There are so many angles to consider with Michael Phelps, another sports celebrity whose reputation hangs in the balance because of bad behavior.
I'm not suggesting Michael Phelps' being photographed sucking on a bong is high treason. But it's not jaywalking, either. Should Phelps be stripped of his medals? Only someone who hit the bong with Phelps would believe that.
AP Photo/Rob Carr
Michael Phelps seems to have more apologists than black athletes who have been in the same situation.
But does he deserve harsh criticism? Absolutely. He has shown an incredible lack of responsibility. This is the second time Phelps has exercised alarmingly poor judgment. The first, of course, being when he received a DUI in 2004 as a 19-year-old and served an 18-month probation term.
But that doesn't mean USA Swimming's decision to suspend Phelps from competition for three months doesn't ring hollow. The governing body's statement explaining Phelps' suspension was rife with hypocrisy. It read:
"This is not a situation where any anti-doping rule was violated, but we decided to send a strong message to Michael because he disappointed so many people, particularly the hundreds of thousands of USA Swimming member kids who look up to him as a role model and a hero. Michael has voluntarily accepted this reprimand and has committed to earn back our trust."
Let's be clear: USA Swimming acted out of embarrassment, and because more than a few people have wondered whether Phelps, who also lost an endorsement deal with Kellogg's, was getting a free pass.
I'm wondering why USA Swimming didn't seem to care about the type of person Phelps was after his DUI. That crime was far more egregious. Phelps not only endangered his own life, but the lives of others.
Why no outrage then?
It's because Phelps' DUI barely caused a rumble. His sponsors stuck with him. USA Swimming never publicly reprimanded him. Now everyone wants to put on their tough-guy clothes.

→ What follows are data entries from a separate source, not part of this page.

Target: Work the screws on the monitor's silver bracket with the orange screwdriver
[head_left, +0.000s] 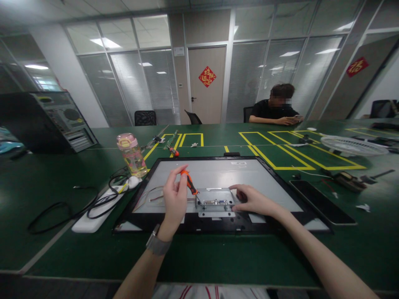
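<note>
An opened monitor panel lies flat on the green table in front of me, a black frame around its grey metal back. Near its front edge sits a metal bracket with video ports facing me. My left hand is closed on an orange and black screwdriver, which slants down to the bracket's left end; the exact spot its tip meets is too small to tell. My right hand grips the bracket's right end between thumb and fingers. Thin wires run from the bracket's left side beneath my left hand.
Left of the panel stand a pink-lidded bottle and a white power strip with black cables. A computer case is farther left. To the right lie a black phone-like slab and a white fan. A person sits across the table.
</note>
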Available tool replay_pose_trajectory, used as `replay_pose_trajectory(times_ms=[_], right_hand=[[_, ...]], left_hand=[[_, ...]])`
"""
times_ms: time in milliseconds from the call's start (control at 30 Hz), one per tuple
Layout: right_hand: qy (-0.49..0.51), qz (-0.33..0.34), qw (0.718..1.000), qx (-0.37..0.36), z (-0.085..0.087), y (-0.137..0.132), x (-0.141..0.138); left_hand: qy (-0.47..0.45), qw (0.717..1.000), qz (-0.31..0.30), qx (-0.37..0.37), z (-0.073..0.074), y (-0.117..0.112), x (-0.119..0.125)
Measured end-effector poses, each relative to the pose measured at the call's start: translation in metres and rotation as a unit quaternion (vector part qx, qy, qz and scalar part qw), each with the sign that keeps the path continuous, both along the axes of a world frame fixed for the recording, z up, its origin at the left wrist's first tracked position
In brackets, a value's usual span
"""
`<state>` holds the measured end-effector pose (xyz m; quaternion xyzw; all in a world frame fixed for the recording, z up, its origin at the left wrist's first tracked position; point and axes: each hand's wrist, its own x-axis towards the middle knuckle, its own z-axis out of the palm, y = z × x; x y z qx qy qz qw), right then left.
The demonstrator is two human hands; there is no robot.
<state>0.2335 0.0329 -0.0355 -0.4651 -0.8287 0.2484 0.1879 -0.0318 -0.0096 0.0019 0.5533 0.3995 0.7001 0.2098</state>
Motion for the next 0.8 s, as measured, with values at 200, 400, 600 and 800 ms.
replay_pose_trajectory(times_ms=[200,400,600,800], right_hand=[[0.005,0.001,1.000,-0.005,-0.0007,-0.0001,0.0002],[-0.006,-0.003,1.000,-0.007,0.0017,-0.0010,-0.0011],[-0.004,0.001,1.000,-0.006,0.0014,-0.0003,-0.0010],[-0.003,-0.002,1.000,-0.009,0.0034,-0.0017,-0.0013]], left_hand=[[0.013,0.999,0.007,0.030,-0.0003,-0.0012,0.0004],[-0.004,1.000,-0.014,0.002,-0.0007,-0.0004,0.0018],[0.001,1.000,0.000,0.012,-0.0002,-0.0014,0.0014],[0.001,1.000,-0.010,-0.006,0.0006,-0.0015,0.0015]])
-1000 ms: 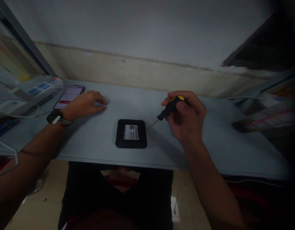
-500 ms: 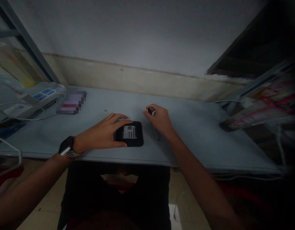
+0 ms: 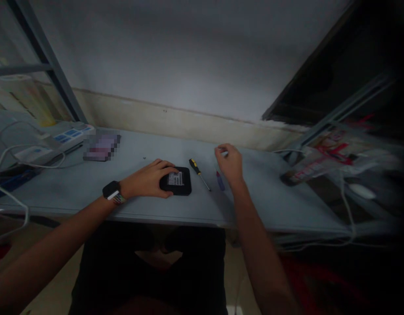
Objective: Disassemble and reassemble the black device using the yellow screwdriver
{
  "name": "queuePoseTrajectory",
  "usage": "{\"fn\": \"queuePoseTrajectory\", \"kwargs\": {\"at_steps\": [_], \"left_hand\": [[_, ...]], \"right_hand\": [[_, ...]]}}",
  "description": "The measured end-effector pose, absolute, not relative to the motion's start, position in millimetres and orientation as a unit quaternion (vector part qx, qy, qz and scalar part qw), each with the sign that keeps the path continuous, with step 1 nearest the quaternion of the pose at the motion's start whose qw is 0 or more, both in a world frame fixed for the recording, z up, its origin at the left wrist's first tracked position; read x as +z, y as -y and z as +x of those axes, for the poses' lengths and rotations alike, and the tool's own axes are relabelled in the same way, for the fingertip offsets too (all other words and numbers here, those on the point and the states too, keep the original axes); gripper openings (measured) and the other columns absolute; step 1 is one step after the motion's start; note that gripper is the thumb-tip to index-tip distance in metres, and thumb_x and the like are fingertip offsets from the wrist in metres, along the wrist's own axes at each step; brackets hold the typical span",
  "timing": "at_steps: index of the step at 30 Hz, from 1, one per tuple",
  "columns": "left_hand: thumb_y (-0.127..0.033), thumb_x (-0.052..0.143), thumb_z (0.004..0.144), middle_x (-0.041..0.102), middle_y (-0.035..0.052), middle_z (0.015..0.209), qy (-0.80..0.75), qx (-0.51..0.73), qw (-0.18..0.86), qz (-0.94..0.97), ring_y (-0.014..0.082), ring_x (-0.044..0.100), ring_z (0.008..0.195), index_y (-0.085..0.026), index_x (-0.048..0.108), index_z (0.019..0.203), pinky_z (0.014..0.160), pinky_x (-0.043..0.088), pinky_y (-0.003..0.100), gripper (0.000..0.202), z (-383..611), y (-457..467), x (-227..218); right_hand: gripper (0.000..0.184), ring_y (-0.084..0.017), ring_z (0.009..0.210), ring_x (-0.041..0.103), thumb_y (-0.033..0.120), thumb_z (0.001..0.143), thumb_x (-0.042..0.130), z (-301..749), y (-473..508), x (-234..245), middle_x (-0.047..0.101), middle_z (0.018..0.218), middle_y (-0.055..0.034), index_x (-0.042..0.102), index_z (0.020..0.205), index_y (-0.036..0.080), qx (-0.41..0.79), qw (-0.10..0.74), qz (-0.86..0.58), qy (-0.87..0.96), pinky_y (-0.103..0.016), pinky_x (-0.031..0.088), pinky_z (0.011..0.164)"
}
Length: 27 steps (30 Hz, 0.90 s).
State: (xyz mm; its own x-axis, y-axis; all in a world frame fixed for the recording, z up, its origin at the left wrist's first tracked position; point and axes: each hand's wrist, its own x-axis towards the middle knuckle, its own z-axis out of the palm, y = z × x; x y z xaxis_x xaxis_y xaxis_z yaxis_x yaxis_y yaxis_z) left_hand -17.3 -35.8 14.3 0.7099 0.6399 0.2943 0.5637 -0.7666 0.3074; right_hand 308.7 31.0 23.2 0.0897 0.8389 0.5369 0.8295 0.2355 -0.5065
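The left hand (image 3: 151,180) spans a flat, square, black box with rounded corners and a pale printed label (image 3: 186,184), thumb along its near side and fingers over its far side, while the right hand (image 3: 231,164) is loosely curled above the surface (image 3: 270,205), thumb and forefinger bent towards each other; whether they pinch anything cannot be told. The box lies flat near the surface's near edge, roughly midway along; a sideways push could slide it towards that edge, since the pale grey top looks smooth. Just right of it, a black-and-yellow screwdriver with a thin metal shaft (image 3: 195,167) lies at a slant, tip towards the near edge; its handle looks rounded, so a knock from the right wrist might roll it. A narrow, purplish-blue piece with a reddish end (image 3: 221,181) lies beside that wrist, its material unclear. Farther back, towards the far edge, sits a tiny dark bit (image 3: 144,158) that a sweep of the left fingers could scatter and lose. Near the far left corner are a pixelated, pinkish rectangle (image 3: 103,146) and a long white-and-blue plastic strip (image 3: 69,136).
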Motion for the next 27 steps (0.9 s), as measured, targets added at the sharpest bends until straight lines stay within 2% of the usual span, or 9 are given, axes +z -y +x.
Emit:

I understand why Phelps sympathizers have argued that his mistake represents only the growing pains of youth and that it was "only weed." When you're young, you do dumb things. I just can't understand why some other athletes never were extended that same excuse.
The inescapable truth is that the list of athletes who use marijuana isn't short. I know several athletes -- both black and white -- who have smoked and continue to smoke marijuana.

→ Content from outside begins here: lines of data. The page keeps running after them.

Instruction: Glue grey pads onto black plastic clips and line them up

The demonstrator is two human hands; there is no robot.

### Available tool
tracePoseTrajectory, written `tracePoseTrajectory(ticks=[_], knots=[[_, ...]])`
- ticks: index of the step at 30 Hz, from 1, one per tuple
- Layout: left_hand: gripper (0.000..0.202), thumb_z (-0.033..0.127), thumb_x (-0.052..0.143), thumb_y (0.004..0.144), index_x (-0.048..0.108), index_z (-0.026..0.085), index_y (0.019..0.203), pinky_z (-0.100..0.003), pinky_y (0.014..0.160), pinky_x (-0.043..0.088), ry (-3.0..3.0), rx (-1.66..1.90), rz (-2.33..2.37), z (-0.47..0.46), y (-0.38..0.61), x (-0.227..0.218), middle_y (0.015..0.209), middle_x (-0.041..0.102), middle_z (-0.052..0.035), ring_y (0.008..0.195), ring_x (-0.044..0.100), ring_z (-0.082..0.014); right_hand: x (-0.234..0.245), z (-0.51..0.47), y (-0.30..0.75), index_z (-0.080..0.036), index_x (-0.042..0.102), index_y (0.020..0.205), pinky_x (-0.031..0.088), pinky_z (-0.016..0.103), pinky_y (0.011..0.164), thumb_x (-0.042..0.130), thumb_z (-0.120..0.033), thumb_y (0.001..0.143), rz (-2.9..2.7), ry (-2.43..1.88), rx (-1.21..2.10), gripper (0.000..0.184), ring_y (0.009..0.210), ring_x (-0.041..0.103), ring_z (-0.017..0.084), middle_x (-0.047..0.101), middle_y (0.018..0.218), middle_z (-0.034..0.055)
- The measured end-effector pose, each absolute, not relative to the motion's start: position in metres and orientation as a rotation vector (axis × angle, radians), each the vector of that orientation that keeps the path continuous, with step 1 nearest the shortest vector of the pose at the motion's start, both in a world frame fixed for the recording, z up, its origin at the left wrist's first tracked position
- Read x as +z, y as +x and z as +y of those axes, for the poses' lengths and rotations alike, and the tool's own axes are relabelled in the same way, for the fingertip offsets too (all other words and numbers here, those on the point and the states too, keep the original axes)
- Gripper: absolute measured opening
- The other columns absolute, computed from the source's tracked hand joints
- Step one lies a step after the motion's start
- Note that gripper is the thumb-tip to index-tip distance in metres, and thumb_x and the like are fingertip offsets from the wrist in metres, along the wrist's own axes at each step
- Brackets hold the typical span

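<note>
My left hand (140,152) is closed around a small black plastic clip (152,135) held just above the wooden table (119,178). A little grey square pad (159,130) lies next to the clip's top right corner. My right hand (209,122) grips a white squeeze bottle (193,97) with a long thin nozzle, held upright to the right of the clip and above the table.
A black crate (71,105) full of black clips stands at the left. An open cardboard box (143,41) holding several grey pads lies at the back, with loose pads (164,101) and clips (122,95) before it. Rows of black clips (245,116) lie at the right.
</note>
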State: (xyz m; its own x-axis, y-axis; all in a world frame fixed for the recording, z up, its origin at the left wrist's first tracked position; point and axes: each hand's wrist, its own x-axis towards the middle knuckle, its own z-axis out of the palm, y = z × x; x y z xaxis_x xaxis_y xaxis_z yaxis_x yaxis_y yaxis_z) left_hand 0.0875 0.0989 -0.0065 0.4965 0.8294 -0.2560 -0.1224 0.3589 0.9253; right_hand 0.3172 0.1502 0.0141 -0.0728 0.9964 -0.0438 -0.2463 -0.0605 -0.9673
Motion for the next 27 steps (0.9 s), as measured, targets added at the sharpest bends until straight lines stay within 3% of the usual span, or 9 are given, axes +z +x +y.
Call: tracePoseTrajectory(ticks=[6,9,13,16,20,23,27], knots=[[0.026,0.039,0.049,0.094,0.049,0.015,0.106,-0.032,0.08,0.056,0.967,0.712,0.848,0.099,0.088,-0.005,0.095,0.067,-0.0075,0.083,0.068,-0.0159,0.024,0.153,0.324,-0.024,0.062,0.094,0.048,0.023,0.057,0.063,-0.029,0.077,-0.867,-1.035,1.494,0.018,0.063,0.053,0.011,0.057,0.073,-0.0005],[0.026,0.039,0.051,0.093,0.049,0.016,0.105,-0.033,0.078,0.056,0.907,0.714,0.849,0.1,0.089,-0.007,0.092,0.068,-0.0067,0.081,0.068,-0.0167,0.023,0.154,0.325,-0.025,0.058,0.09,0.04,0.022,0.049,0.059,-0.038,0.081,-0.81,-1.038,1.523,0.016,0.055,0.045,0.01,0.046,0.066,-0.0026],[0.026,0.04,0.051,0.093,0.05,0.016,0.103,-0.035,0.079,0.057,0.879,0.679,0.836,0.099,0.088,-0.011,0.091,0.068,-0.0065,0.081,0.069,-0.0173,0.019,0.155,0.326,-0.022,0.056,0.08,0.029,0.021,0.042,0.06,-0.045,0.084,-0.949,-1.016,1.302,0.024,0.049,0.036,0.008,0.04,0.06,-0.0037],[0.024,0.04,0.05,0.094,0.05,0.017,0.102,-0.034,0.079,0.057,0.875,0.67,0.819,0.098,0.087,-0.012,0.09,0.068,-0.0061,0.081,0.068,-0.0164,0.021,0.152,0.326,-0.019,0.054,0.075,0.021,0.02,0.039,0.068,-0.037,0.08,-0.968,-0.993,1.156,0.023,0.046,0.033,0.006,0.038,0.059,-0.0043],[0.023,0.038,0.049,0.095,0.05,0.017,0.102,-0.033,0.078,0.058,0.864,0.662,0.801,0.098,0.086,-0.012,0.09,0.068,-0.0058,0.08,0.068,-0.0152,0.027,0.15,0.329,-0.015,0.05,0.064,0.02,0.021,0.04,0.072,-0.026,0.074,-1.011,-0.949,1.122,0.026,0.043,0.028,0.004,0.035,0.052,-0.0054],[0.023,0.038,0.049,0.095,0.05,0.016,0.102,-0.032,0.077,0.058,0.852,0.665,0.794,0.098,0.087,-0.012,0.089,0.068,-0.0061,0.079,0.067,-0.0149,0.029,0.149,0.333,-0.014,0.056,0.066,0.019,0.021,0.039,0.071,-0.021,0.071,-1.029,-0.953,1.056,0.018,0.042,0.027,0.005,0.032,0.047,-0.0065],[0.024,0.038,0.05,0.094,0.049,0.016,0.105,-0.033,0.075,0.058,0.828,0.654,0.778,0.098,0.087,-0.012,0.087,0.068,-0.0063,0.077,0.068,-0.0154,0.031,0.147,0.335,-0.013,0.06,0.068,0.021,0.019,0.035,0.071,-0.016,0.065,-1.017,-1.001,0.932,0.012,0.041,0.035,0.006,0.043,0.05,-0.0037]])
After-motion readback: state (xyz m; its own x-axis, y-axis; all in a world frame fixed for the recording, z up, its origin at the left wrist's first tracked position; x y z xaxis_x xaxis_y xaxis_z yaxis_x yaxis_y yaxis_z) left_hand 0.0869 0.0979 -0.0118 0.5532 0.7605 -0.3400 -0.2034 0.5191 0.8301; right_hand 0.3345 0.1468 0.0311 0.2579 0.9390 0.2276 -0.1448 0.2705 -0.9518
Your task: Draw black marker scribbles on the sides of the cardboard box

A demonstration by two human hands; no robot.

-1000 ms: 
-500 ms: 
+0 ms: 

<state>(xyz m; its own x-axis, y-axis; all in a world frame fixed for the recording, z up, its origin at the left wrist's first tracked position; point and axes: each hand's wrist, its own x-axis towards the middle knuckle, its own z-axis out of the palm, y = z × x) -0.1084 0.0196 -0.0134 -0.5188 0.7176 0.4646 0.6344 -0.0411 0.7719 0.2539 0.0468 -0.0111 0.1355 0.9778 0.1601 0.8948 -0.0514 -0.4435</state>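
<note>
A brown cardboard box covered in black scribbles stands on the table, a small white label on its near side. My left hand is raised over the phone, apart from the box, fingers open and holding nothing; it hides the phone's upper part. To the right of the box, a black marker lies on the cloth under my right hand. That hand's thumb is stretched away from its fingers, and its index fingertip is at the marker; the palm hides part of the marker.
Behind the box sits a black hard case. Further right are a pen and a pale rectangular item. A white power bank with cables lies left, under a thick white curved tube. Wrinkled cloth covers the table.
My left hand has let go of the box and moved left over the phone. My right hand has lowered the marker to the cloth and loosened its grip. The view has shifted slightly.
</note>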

My problem is that we strive to be real only when it's someone we can relate to. More often than not, it's usually when a white athlete gets into trouble.
In 2002, Rasheed Wallace was given a misdemeanor citation for marijuana possession. The charge against Wallace -- who was 28 at the time -- was eventually dropped after he completed community service, and drug and alcohol counseling. But no way would the Portland paper have ever written an editorial as glowing as the one that appeared in The Baltimore Sun, Phelps' hometown newspaper.

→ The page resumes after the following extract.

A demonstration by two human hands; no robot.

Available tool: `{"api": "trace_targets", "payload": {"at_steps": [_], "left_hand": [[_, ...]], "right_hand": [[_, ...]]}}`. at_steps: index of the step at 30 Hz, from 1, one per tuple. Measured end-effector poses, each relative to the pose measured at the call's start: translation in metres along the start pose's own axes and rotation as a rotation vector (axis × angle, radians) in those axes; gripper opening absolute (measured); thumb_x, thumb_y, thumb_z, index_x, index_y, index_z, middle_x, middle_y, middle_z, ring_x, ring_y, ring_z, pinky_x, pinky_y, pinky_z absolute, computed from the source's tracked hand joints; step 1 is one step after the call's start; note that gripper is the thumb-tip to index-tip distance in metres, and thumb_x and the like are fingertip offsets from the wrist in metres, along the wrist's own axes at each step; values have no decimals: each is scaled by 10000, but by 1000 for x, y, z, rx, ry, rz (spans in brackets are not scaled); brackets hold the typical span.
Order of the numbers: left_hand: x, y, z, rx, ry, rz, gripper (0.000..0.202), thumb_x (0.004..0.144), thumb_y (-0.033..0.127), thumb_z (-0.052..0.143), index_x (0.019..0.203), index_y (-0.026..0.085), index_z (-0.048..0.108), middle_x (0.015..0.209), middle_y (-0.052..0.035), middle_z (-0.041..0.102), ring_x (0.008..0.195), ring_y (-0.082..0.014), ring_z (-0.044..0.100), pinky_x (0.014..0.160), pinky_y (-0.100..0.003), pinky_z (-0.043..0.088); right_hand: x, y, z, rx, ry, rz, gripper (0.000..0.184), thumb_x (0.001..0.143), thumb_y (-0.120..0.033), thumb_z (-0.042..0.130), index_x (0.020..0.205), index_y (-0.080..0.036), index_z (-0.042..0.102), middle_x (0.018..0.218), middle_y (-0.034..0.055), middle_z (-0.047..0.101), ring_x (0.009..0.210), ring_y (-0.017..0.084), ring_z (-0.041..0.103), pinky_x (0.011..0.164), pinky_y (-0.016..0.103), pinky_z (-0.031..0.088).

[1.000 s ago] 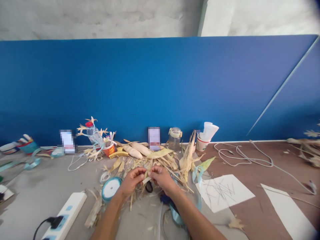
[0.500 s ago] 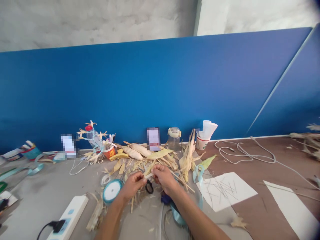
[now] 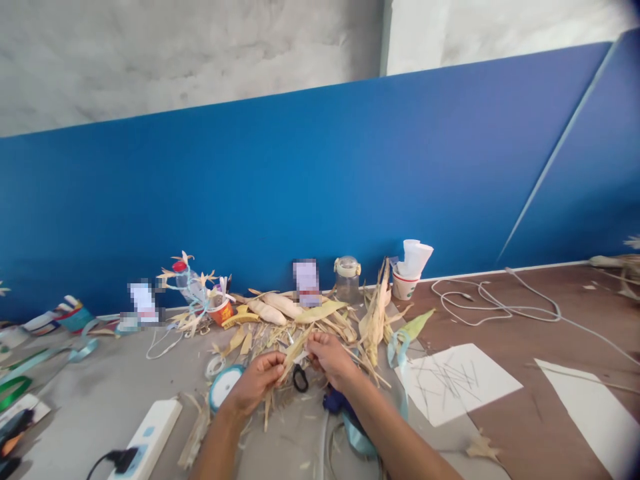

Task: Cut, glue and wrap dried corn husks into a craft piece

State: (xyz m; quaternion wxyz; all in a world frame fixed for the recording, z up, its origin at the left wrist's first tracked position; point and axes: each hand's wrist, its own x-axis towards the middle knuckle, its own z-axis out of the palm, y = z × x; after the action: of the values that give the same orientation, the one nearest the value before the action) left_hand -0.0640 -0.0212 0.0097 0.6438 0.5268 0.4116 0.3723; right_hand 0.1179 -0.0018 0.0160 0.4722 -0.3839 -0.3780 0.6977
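My left hand (image 3: 257, 381) is closed, thumb against fingers, on a pale yellow strip of corn husk (image 3: 295, 348). Just to the right, my right hand (image 3: 329, 357) pinches at the other side of the same strip; a small whitish piece shows between the two hands, too blurred to name. Beneath them lies a black loop (image 3: 300, 379) that looks like a scissor handle. Beside my left wrist is a spool of light blue ribbon (image 3: 225, 387), partly covered by the hand. Dried corn husks (image 3: 320, 312) are heaped behind my hands.
A white power strip (image 3: 153, 430) lies front left. Along the blue partition (image 3: 310, 187) stand a red-capped bottle (image 3: 187, 280), a jar (image 3: 347, 280) and a paper cup (image 3: 404, 285). To the right are a paper sheet with thin sticks (image 3: 457, 383) and a white cable (image 3: 493, 310).
The view has tilted slightly. My left hand has shifted a little left and turned, and more of the husk strip shows between the hands. Both hands keep their grip.
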Motion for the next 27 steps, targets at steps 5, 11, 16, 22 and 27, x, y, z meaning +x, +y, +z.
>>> {"api": "trace_targets", "payload": {"at_steps": [5, 11, 16, 22, 27], "left_hand": [[0, -2, -3, 2, 1, -12, 359, 636, 449, 790, 776, 141, 671, 615, 22, 511, 554, -91, 383, 547, -228, 285], [1, 1, 2, 38, 16, -11, 326, 660, 436, 766, 757, 146, 654, 609, 34, 497, 555, -90, 375, 552, -228, 294], [3, 1, 4, 99, 75, -2, 268, 685, 397, 731, 727, 148, 638, 611, 30, 511, 557, -97, 390, 545, -231, 302], [11, -2, -4, -57, 413, 130, 292, 624, 404, 739, 716, 162, 604, 616, 40, 517, 535, -86, 405, 534, -223, 322], [16, -8, -11, -121, 551, 198, 338, 578, 412, 759, 743, 168, 592, 627, 40, 539, 522, -84, 436, 517, -218, 342]], "right_hand": [[2, 0, 0, -11, 7, -8, 194, 612, -231, 585, 507, -200, 425, 376, -110, 383, 324, 25, 207, 379, 203, 115], [4, 1, 0, -26, 9, -25, 234, 639, -270, 604, 515, -201, 418, 390, -114, 358, 338, 26, 199, 390, 209, 120], [5, 0, -1, -44, 15, -27, 143, 636, -284, 585, 585, -197, 483, 403, -112, 365, 357, 42, 216, 401, 211, 137], [7, 2, -1, -301, 85, -141, 107, 684, -220, 543, 777, -171, 562, 474, -100, 403, 429, 78, 313, 462, 212, 235], [3, 6, 0, -585, 37, -209, 123, 733, -160, 504, 807, -150, 602, 537, -64, 460, 508, 104, 416, 520, 213, 315]]}}
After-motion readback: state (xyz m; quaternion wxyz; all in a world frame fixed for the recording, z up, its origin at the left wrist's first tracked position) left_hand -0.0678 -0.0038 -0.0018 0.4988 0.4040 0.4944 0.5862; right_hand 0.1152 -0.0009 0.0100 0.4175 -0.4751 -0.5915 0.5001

Wallace has had a rocky relationship with fans and the media, but that's not the point. When Josh Howard admitted he and many other NBA players use marijuana, I don't recall seeing a single column like this one on Forbes.com. I never considered the fact that marijuana use might help professional athletes de-stress. What a novel idea.
Look, what Phelps did was stupid, but not unforgivable. The fact that police in South Carolina want to pursue criminal charges against him is a waste of time and resources.
President Barack Obama, former President Bill Clinton and even Dawn Wells, the actress who played Mary Ann on "Gilligan's Island," have smoked weed before. Studies show that nearly half of you reading this column have tried marijuana at least once.
I just wish that same perspective was used when Steelers wide receiver Santonio Holmes was busted for marijuana possession. I also wish O.J. Mayo had been merely spoofed on the "Late Show with David Letterman" -- like Phelps was last week -- when Mayo was cited for marijuana possession his senior year of high school.
Am I turning this into an issue of race? Not completely. While Holmes will have to appear at a hearing on his marijuana charge later this month, he's a Super Bowl hero now. Wallace never has to worry about sponsors hounding him, but he's made millions in the NBA. Mayo's marijuana incident, which was eventually dismissed, didn't hinder him from becoming a dazzling NBA rookie. It's also fair to say Ricky Williams, a once-devoted pot user, received more criticism for bailing on the Dolphins than smoking weed.
But I'm proposing a wild idea: Let's try to employ perspective with every athlete. Let's not treat Barry Bonds like the worst cheater ever to inhale oxygen, when it appears that arguably the greatest pitcher and the greatest all-around player have used performance-enhancing drugs. If you believe Phelps is just behaving like "a kid," then Carmelo Anthony -- who pleaded guilty to driving while impaired last June as a 24-year-old -- shouldn't be stereotyped as a troubled thug. Likewise, Phelps' shouldn't be more harshly judged now just because black athletes weren't given the benefit of the doubt.
Perspective, after all, is for everyone.